■ TASK BRIEF
Below is a listing; repeat exactly the lines from the one containing "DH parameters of" to the one containing "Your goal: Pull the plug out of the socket", both included.

+-------+

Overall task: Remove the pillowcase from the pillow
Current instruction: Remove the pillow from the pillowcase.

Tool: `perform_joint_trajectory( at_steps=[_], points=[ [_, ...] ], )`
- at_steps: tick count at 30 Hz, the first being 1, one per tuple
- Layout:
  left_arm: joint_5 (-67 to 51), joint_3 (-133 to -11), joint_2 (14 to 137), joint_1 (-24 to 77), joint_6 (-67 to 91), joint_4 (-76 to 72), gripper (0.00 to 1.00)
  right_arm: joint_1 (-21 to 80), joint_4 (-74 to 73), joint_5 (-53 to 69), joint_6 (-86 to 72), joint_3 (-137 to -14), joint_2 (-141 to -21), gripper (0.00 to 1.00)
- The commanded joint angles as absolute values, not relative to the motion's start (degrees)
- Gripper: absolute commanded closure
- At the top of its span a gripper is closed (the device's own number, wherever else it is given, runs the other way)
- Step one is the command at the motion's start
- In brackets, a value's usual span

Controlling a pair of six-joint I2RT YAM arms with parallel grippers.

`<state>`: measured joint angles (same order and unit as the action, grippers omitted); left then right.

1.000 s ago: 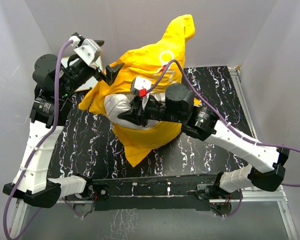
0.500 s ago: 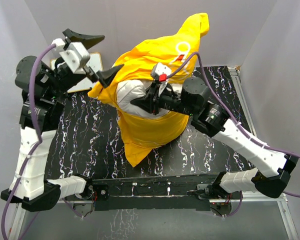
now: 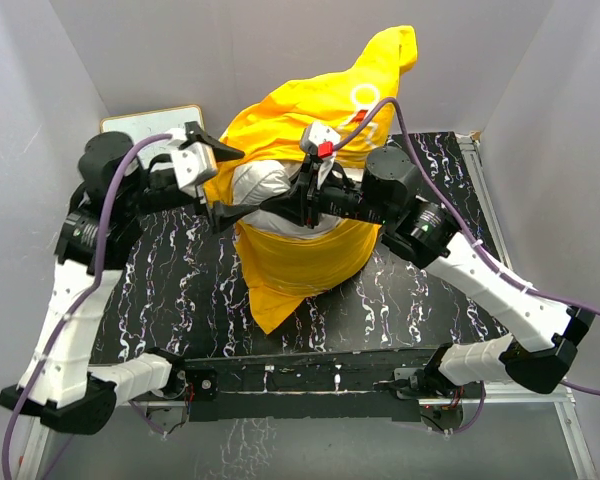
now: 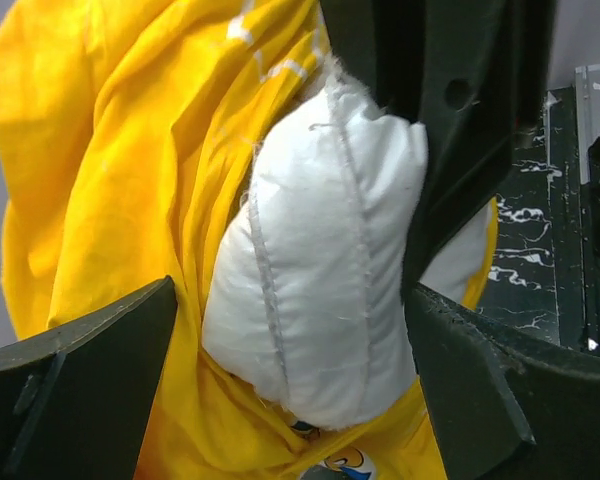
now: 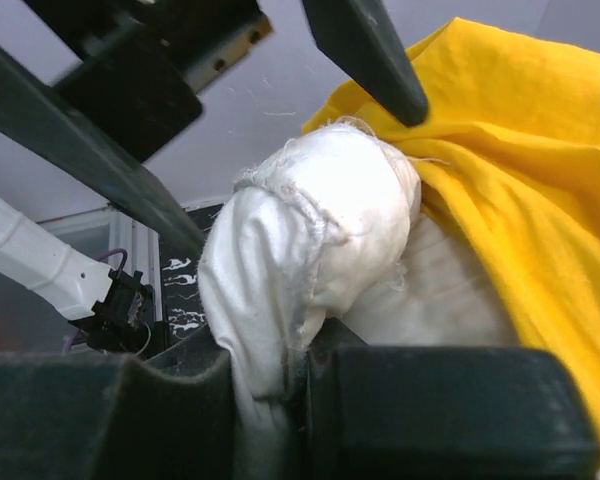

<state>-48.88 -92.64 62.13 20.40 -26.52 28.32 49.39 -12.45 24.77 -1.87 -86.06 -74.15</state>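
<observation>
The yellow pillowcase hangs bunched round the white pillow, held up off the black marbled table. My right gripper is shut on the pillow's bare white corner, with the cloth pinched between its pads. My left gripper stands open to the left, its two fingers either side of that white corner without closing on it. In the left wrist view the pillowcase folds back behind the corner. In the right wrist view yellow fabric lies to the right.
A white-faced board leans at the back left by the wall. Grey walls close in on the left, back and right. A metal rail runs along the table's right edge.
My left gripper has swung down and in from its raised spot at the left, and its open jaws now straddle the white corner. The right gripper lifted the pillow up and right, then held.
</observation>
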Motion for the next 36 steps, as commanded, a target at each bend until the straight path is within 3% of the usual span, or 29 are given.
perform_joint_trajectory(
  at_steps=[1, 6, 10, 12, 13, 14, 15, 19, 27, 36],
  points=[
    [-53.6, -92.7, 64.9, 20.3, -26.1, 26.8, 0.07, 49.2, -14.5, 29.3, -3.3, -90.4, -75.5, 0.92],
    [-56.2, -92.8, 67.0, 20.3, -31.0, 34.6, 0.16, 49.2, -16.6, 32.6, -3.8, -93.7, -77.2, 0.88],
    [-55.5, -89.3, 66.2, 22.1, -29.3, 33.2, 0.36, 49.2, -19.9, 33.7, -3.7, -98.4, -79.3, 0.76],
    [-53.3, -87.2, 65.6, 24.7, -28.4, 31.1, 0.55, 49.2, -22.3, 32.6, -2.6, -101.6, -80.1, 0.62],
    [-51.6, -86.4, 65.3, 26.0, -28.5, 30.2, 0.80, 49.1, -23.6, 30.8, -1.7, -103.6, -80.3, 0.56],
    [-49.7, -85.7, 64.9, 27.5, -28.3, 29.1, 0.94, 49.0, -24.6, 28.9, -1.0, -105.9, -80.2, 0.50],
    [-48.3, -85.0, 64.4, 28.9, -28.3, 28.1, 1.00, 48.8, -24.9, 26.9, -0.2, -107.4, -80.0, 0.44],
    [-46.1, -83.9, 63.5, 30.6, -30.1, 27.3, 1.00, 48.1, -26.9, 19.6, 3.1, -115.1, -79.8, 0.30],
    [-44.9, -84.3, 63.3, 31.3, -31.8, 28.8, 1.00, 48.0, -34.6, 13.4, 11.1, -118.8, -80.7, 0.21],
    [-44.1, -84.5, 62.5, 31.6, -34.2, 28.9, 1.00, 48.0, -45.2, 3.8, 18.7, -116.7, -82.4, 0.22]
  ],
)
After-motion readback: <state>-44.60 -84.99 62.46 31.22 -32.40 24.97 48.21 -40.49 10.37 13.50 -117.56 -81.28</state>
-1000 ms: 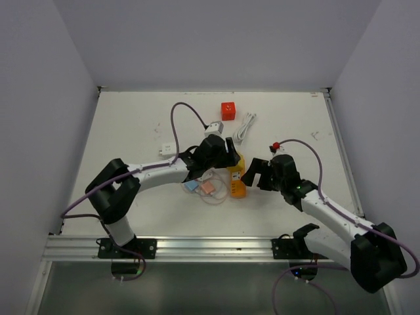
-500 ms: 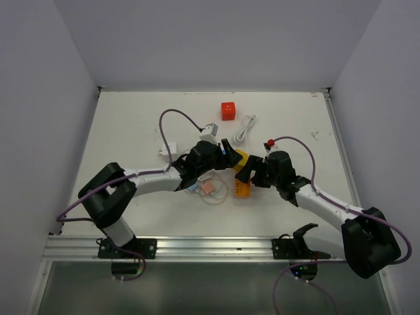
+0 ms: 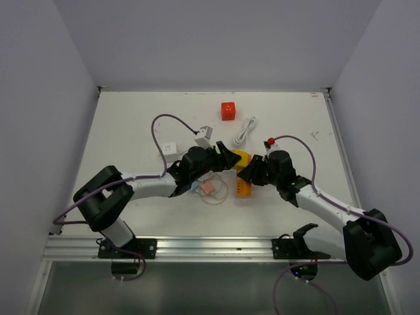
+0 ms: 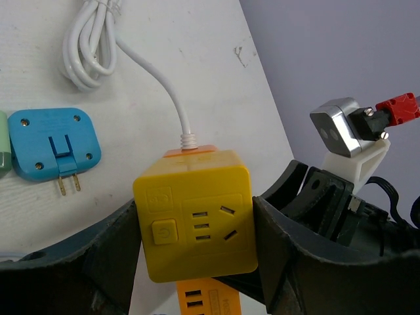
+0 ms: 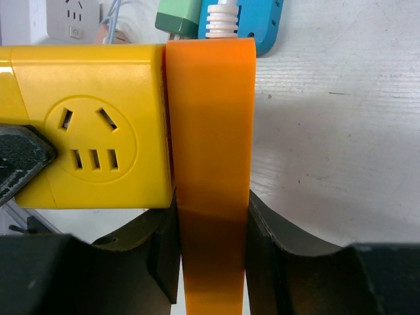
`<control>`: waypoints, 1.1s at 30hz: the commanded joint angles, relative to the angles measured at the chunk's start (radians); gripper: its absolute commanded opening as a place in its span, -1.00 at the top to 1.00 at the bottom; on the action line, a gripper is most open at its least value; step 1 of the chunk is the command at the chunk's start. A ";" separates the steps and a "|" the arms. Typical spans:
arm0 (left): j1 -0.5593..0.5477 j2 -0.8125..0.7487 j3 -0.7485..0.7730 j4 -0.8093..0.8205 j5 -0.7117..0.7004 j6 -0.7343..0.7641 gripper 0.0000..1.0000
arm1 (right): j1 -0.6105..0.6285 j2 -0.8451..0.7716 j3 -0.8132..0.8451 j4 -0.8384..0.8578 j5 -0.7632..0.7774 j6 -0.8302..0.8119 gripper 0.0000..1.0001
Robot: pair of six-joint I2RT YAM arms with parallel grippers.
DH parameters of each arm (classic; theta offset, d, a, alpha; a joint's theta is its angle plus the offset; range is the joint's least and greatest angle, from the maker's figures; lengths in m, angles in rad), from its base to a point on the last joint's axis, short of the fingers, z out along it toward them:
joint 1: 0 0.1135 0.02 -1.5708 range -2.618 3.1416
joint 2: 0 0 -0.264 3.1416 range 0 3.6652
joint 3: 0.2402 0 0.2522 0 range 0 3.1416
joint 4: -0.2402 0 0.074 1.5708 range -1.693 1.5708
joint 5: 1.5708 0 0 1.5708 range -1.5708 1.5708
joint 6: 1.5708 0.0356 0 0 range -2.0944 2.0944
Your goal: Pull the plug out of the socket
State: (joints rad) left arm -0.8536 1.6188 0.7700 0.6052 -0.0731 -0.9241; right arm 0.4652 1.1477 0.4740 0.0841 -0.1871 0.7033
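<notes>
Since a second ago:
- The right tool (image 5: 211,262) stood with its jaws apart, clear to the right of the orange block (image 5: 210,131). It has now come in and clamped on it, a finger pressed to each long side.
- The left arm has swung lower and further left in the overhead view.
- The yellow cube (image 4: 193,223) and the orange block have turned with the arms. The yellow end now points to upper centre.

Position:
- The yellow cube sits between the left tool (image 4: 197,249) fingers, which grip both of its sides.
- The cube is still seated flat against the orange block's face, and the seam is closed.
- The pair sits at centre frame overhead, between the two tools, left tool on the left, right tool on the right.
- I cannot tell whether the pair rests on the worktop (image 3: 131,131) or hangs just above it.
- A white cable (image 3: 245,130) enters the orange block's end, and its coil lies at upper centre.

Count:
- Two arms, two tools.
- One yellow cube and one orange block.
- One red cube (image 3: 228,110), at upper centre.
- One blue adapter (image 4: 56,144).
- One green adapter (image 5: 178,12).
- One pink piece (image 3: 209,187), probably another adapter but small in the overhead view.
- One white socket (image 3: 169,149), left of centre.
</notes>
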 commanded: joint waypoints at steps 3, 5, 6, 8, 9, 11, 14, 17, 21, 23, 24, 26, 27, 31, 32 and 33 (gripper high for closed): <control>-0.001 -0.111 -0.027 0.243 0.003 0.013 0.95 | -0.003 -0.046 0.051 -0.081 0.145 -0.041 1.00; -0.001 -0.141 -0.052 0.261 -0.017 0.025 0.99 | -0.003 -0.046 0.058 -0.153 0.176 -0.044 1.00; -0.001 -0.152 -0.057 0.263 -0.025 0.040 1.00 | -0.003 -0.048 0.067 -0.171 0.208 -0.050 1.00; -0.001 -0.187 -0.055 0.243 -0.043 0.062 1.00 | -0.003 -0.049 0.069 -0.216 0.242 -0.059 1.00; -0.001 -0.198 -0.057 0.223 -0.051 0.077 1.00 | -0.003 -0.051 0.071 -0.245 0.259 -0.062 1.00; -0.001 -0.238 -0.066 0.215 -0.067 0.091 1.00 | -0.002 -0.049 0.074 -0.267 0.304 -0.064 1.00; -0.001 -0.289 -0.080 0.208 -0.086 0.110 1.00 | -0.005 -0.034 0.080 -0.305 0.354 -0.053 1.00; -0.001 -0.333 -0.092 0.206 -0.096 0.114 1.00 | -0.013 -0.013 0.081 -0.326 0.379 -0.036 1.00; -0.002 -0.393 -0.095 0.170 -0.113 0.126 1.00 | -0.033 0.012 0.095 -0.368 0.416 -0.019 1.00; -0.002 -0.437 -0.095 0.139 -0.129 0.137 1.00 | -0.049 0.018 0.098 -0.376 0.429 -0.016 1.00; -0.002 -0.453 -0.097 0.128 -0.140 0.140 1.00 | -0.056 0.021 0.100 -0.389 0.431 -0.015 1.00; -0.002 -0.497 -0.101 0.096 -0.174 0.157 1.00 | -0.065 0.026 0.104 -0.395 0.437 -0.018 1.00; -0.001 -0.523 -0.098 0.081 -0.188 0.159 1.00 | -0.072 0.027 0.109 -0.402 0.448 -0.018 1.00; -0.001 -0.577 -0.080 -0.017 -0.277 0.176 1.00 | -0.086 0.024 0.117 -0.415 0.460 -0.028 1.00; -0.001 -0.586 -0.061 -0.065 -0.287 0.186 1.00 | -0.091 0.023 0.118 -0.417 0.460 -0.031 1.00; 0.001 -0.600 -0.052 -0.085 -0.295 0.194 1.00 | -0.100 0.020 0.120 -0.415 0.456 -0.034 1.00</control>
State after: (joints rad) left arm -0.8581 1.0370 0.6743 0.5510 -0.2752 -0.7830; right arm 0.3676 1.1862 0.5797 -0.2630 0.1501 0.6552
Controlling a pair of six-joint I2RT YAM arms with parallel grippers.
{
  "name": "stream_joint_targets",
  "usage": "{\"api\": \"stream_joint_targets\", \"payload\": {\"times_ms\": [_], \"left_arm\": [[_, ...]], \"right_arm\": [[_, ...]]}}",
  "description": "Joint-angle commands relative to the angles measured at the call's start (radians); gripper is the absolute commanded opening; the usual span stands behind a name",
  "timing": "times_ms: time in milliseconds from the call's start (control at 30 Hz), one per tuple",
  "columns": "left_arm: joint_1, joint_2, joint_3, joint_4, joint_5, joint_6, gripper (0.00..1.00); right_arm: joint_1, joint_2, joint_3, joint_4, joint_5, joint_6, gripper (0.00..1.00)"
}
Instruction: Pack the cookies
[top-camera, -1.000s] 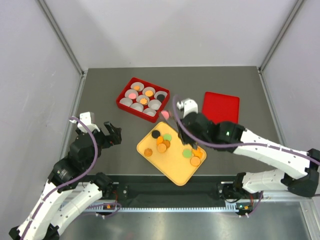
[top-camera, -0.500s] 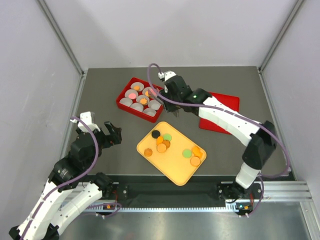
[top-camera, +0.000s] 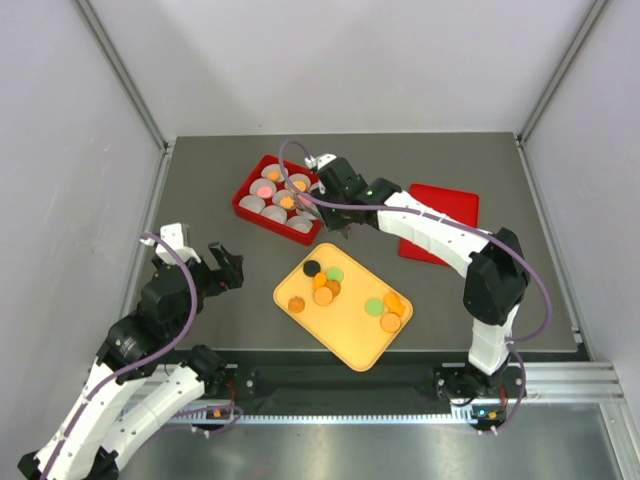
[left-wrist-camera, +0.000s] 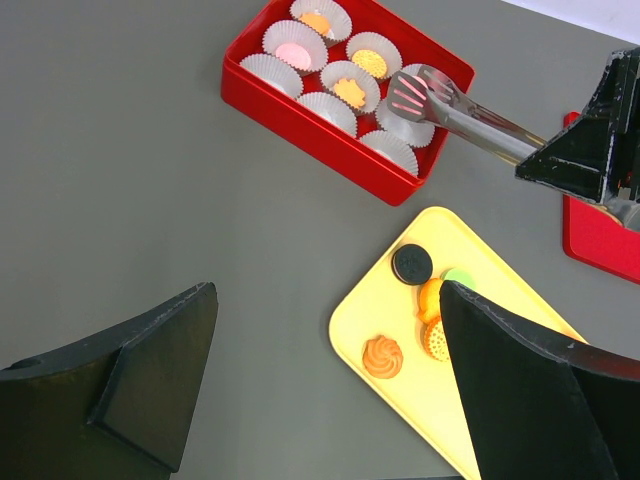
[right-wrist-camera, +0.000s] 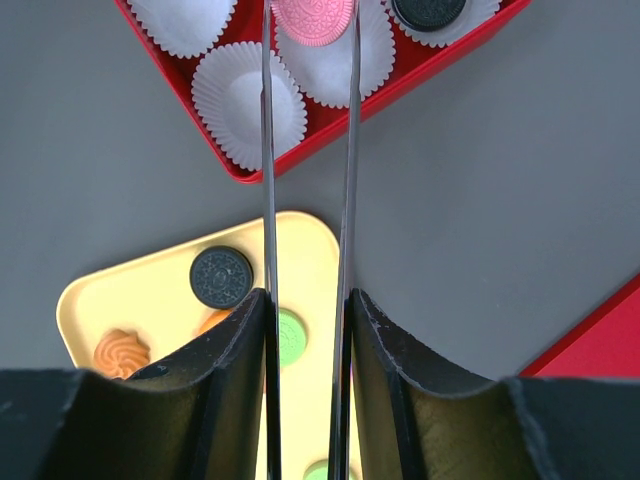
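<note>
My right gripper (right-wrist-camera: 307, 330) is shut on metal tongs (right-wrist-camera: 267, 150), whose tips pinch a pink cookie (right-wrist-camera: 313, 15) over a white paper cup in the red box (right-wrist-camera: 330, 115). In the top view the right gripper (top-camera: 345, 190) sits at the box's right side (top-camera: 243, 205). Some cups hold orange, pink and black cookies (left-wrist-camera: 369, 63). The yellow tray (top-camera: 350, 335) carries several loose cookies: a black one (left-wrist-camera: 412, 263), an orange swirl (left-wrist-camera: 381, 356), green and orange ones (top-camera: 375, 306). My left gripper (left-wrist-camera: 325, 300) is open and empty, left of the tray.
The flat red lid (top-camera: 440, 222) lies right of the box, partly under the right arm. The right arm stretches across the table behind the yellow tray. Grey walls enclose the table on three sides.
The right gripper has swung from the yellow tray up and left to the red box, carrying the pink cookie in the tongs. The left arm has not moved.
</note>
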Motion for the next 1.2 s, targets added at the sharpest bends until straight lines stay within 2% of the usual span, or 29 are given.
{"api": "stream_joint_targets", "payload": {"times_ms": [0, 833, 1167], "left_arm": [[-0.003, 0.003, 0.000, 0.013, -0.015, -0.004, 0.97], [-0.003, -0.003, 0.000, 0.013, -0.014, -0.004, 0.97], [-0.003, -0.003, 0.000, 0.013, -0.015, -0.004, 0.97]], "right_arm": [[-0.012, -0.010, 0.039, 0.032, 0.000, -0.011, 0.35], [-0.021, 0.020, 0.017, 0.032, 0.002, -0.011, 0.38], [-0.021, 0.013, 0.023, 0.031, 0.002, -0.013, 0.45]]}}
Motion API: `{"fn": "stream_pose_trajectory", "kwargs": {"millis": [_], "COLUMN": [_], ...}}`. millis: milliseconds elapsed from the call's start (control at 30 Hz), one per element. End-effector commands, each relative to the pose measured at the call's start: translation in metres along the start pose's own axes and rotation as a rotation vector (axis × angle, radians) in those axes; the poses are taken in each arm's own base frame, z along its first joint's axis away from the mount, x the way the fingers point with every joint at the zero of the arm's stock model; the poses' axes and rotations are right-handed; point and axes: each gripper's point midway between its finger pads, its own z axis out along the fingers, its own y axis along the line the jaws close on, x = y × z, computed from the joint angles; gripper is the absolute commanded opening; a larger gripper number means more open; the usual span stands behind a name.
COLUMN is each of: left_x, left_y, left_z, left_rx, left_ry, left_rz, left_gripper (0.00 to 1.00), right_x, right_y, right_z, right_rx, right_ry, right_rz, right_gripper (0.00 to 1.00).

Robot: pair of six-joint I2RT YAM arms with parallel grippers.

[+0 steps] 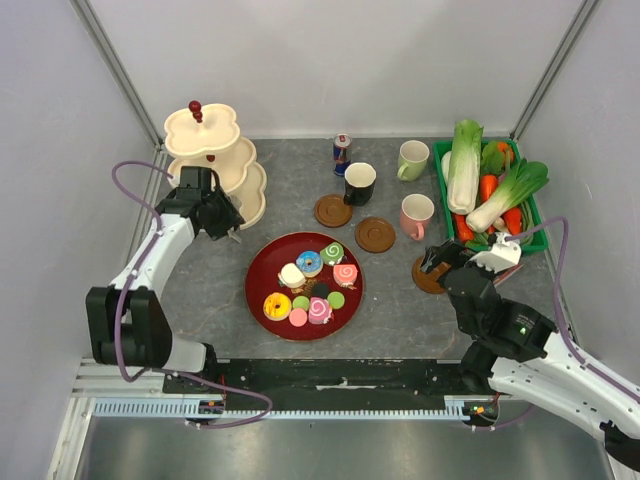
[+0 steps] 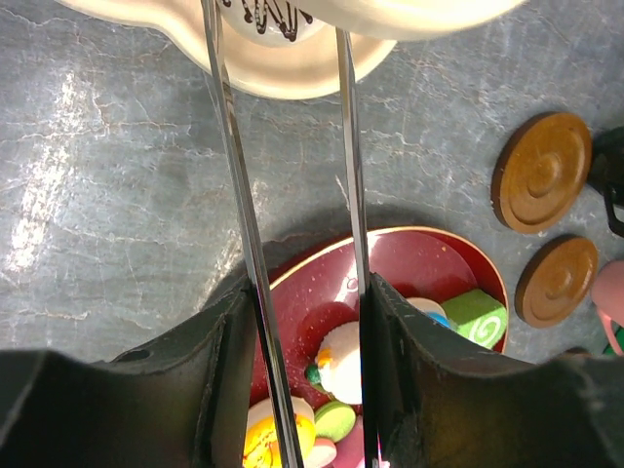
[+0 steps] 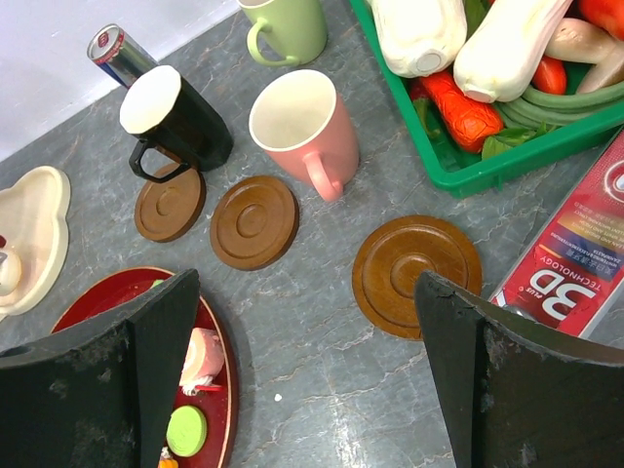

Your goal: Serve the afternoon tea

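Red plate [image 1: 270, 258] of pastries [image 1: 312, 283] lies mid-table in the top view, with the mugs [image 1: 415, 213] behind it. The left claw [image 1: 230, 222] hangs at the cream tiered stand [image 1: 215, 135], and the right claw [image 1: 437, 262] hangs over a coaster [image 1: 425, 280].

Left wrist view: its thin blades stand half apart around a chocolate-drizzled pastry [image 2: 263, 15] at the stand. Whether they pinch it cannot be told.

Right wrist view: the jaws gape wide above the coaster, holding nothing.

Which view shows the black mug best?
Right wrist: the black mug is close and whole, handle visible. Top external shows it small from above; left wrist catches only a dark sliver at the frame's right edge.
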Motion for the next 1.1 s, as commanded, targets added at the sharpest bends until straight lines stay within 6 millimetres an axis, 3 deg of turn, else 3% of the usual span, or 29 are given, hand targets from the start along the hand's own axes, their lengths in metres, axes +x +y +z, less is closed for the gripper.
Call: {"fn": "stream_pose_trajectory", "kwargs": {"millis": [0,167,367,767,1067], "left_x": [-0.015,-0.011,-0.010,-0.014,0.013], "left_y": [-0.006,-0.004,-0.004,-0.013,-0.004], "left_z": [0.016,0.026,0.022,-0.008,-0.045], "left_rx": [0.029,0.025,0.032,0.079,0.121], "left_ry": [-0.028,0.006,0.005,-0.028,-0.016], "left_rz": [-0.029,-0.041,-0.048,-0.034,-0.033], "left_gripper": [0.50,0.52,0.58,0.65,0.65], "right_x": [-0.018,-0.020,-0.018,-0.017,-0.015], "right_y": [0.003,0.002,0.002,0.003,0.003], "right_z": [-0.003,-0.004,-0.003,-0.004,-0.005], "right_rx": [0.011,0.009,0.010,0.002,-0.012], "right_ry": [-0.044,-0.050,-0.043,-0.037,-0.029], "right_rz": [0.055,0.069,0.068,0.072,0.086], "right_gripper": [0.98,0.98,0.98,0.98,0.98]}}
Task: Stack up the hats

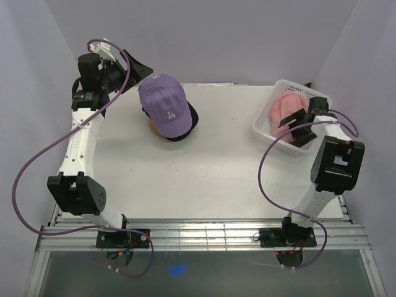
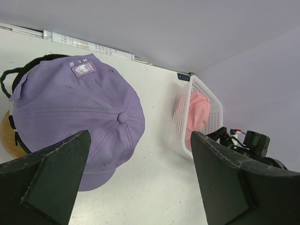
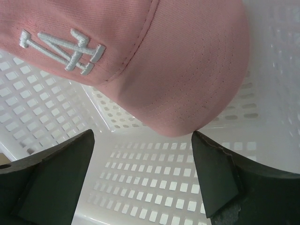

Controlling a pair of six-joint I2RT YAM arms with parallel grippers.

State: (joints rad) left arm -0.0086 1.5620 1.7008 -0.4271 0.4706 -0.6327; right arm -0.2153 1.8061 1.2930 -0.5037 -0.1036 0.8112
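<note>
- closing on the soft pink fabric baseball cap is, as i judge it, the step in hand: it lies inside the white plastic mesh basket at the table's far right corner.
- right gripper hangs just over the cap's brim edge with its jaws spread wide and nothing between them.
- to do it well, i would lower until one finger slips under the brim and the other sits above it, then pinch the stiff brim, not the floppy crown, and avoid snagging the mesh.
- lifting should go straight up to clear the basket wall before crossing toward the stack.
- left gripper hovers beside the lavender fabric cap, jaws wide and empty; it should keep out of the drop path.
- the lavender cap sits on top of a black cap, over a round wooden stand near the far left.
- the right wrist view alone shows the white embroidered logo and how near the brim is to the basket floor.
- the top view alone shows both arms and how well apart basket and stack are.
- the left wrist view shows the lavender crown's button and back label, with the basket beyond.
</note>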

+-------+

■ RESULT
DH parameters of each arm (classic; theta offset, d, a, alpha; a joint's theta is its angle plus the offset; range is the joint's least and greatest angle, from the maker's figures; lengths in m, angles in rad), from its base to a point on the last joint's axis, short of the fingers, z out along it toward them:
joint 1: 0 0.1135 0.02 -1.5708 range -2.618 3.1416
joint 2: 0 0 -0.264 3.1416 range 0 3.6652
joint 3: 0.2402 0 0.2522 0 range 0 3.1416
joint 4: -0.2402 0 0.074 1.5708 range -1.693 1.5708
joint 5: 1.5708 0 0 1.5708 range -1.5708 1.5708
joint 6: 1.5708 0.0356 0 0 range -2.0944 2.0944
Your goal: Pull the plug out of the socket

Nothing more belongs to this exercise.